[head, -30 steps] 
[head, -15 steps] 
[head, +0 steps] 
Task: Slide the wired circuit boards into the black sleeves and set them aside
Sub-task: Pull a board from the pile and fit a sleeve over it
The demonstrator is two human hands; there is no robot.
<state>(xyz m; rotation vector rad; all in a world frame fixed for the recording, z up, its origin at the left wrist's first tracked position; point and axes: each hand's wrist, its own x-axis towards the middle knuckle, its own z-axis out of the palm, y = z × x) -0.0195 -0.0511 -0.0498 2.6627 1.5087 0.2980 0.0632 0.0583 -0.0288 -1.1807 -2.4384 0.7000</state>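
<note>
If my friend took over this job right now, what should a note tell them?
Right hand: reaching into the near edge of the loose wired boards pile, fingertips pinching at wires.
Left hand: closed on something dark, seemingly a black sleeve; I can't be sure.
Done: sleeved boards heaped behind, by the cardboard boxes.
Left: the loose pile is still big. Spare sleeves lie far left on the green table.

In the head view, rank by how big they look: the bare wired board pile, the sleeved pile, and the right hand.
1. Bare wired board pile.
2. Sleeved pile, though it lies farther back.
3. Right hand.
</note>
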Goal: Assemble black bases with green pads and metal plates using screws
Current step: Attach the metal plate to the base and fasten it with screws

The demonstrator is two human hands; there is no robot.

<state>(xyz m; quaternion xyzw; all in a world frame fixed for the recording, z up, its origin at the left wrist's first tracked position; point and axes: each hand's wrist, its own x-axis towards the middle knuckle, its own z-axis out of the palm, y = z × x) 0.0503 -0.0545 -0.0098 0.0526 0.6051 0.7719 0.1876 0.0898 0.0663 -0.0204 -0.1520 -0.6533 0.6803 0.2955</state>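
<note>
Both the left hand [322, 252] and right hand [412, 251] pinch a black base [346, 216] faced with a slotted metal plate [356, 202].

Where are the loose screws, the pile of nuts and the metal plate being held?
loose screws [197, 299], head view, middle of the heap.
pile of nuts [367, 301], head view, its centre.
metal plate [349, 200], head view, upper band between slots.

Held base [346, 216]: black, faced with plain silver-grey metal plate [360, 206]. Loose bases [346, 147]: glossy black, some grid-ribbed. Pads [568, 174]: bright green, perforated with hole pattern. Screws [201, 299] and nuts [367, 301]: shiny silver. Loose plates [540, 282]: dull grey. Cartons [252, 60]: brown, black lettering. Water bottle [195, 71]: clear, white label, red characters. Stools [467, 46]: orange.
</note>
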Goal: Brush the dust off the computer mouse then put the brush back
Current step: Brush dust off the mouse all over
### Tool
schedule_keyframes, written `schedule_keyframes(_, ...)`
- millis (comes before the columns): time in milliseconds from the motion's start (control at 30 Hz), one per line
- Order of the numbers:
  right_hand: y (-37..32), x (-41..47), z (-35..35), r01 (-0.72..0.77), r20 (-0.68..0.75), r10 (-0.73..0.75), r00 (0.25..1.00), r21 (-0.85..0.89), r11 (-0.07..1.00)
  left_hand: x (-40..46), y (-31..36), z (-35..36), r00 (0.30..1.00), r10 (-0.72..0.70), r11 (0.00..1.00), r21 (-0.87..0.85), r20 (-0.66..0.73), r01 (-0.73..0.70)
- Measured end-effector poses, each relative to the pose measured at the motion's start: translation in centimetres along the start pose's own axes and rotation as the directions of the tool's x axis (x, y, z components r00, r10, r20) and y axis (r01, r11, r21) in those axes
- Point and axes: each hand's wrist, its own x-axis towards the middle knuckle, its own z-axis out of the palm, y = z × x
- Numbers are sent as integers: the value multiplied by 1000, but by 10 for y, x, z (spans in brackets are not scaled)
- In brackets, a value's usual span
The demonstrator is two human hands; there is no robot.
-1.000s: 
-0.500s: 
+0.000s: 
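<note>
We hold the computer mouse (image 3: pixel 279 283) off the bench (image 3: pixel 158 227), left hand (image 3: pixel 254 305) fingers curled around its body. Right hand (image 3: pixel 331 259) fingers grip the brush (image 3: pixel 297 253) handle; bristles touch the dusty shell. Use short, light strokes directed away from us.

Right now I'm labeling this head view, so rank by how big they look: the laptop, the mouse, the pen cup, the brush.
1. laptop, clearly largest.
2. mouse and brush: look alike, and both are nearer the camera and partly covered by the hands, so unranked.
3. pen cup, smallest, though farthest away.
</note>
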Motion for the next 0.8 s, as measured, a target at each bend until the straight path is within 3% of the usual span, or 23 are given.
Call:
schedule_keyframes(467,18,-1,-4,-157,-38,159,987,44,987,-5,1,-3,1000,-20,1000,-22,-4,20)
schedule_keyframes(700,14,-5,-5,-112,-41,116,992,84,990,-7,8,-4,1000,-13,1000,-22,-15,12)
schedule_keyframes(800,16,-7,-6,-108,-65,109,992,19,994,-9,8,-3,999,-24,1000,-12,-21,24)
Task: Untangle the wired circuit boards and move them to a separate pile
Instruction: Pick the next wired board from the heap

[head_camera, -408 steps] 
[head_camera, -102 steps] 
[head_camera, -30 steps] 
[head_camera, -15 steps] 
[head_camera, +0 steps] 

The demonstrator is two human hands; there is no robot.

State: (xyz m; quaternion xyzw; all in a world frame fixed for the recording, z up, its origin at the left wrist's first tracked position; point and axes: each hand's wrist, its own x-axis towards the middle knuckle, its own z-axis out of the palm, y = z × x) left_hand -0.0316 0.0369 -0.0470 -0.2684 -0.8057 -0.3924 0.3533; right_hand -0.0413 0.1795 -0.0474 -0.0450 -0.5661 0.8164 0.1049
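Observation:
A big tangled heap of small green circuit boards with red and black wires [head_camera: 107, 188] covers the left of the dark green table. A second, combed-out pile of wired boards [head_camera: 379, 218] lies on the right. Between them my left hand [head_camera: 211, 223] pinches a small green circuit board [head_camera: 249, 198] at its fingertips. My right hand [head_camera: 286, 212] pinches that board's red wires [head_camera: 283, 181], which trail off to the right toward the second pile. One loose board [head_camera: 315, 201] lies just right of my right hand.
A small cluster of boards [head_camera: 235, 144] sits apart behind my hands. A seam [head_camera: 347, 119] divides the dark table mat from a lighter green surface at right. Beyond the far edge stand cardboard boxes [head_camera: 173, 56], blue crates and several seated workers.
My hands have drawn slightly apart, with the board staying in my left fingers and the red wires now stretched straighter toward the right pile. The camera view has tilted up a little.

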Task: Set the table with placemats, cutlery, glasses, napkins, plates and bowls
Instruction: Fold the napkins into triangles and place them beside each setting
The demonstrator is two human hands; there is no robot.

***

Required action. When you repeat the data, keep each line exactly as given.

Exercise result.
[head, -30 steps] 
[head, -15 steps] 
[head, +0 steps] 
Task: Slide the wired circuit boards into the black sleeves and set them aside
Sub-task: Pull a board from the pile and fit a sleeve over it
The demonstrator is two human hands; there is no robot.
<state>(xyz m; rotation vector rad; all in a world frame fixed for the recording, z up, its origin at the left wrist's first tracked position; point and axes: each hand's wrist, its own x-axis towards the middle knuckle, its own z-axis out of the palm, y = z × x) -0.0195 -0.0511 -0.0498 2.6627 1.5087 0.2980 0.0632 0.0583 -0.0288 -1.1807 -2.4384 0.7000</state>
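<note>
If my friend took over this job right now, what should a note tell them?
Right hand: reaching into the near edge of the loose wired boards pile, fingertips pinching at wires.
Left hand: closed on something dark, seemingly a black sleeve; I can't be sure.
Done: sleeved boards heaped behind, by the cardboard boxes.
Left: the loose pile is still big. Spare sleeves lie far left on the green table.

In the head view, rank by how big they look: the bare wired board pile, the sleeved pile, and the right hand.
1. Bare wired board pile.
2. Sleeved pile, though it lies farther back.
3. Right hand.
</note>
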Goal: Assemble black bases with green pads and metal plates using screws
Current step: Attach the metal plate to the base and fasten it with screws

The demonstrator is two human hands; there is no robot.

<state>(xyz m; quaternion xyzw; all in a world frame fixed for the recording, z up, its origin at the left wrist's first tracked position; point and axes: each hand's wrist, its own x-axis towards the middle knuckle, its own z-axis out of the palm, y = z × x) 0.0503 -0.0545 -0.0098 0.0526 0.6051 0.7719 0.1876 0.0898 0.0663 -0.0204 -0.1520 -0.6533 0.6803 0.2955</state>
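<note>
Both the left hand [322, 252] and right hand [412, 251] pinch a black base [346, 216] faced with a slotted metal plate [356, 202].

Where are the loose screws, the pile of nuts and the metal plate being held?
loose screws [197, 299], head view, middle of the heap.
pile of nuts [367, 301], head view, its centre.
metal plate [349, 200], head view, upper band between slots.

Held base [346, 216]: black, faced with plain silver-grey metal plate [360, 206]. Loose bases [346, 147]: glossy black, some grid-ribbed. Pads [568, 174]: bright green, perforated with hole pattern. Screws [201, 299] and nuts [367, 301]: shiny silver. Loose plates [540, 282]: dull grey. Cartons [252, 60]: brown, black lettering. Water bottle [195, 71]: clear, white label, red characters. Stools [467, 46]: orange.
</note>
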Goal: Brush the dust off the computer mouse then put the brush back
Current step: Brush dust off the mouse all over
### Tool
schedule_keyframes, written `schedule_keyframes(_, ...)`
- millis (comes before the columns): time in milliseconds from the motion's start (control at 30 Hz), one per line
- Order of the numbers:
  right_hand: y (-37..32), x (-41..47), z (-35..35), r01 (-0.72..0.77), r20 (-0.68..0.75), r10 (-0.73..0.75), r00 (0.25..1.00), r21 (-0.85..0.89), r11 (-0.07..1.00)
  left_hand: x (-40..46), y (-31..36), z (-35..36), r00 (0.30..1.00), r10 (-0.72..0.70), r11 (0.00..1.00), r21 (-0.87..0.85), r20 (-0.66..0.73), r01 (-0.73..0.70)
- Measured end-effector poses, each relative to the pose measured at the motion's start: translation in centimetres along the start pose's own axes and rotation as the directions of the tool's x axis (x, y, z components r00, r10, r20) and y axis (r01, r11, r21) in those axes
- Point and axes: each hand's wrist, its own x-axis towards the middle knuckle, its own z-axis out of the palm, y = z × x
- Numbers are sent as integers: the value multiplied by 1000, but by 10 for y, x, z (spans in brackets are not scaled)
- In brackets, a value's usual span
The demonstrator is two human hands; there is no robot.
-1.000s: 
-0.500s: 
+0.000s: 
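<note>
We hold the computer mouse (image 3: pixel 279 283) off the bench (image 3: pixel 158 227), left hand (image 3: pixel 254 305) fingers curled around its body. Right hand (image 3: pixel 331 259) fingers grip the brush (image 3: pixel 297 253) handle; bristles touch the dusty shell. Use short, light strokes directed away from us.

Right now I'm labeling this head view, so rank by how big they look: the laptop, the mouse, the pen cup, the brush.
1. laptop, clearly largest.
2. mouse and brush: look alike, and both are nearer the camera and partly covered by the hands, so unranked.
3. pen cup, smallest, though farthest away.
</note>
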Motion for the next 0.8 s, as measured, a target at each bend until the straight path is within 3% of the usual span, or 23 are given.
Call:
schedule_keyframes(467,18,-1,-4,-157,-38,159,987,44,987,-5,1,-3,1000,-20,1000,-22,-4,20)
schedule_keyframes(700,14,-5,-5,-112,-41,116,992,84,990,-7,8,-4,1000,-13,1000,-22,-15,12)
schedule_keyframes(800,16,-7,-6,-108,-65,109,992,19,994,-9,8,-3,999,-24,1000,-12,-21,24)
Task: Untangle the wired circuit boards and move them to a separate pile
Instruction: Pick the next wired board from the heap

[head_camera, -408 steps] 
[head_camera, -102 steps] 
[head_camera, -30 steps] 
[head_camera, -15 steps] 
[head_camera, +0 steps] 

The demonstrator is two human hands; there is no robot.

State: (xyz m; quaternion xyzw; all in a world frame fixed for the recording, z up, its origin at the left wrist's first tracked position; point and axes: each hand's wrist, its own x-axis towards the middle knuckle, its own z-axis out of the palm, y = z × x) left_hand -0.0316 0.0369 -0.0470 -0.2684 -0.8057 -0.3924 0.3533; right_hand -0.0413 0.1795 -0.0474 -0.0450 -0.5661 0.8164 0.1049
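Observation:
A big tangled heap of small green circuit boards with red and black wires [head_camera: 107, 188] covers the left of the dark green table. A second, combed-out pile of wired boards [head_camera: 379, 218] lies on the right. Between them my left hand [head_camera: 211, 223] pinches a small green circuit board [head_camera: 249, 198] at its fingertips. My right hand [head_camera: 286, 212] pinches that board's red wires [head_camera: 283, 181], which trail off to the right toward the second pile. One loose board [head_camera: 315, 201] lies just right of my right hand.
A small cluster of boards [head_camera: 235, 144] sits apart behind my hands. A seam [head_camera: 347, 119] divides the dark table mat from a lighter green surface at right. Beyond the far edge stand cardboard boxes [head_camera: 173, 56], blue crates and several seated workers.
My hands have drawn slightly apart, with the board staying in my left fingers and the red wires now stretched straighter toward the right pile. The camera view has tilted up a little.
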
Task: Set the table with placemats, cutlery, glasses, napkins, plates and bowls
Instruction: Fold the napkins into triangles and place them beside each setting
The demonstrator is two human hands; there is no robot.

The exercise has been completed.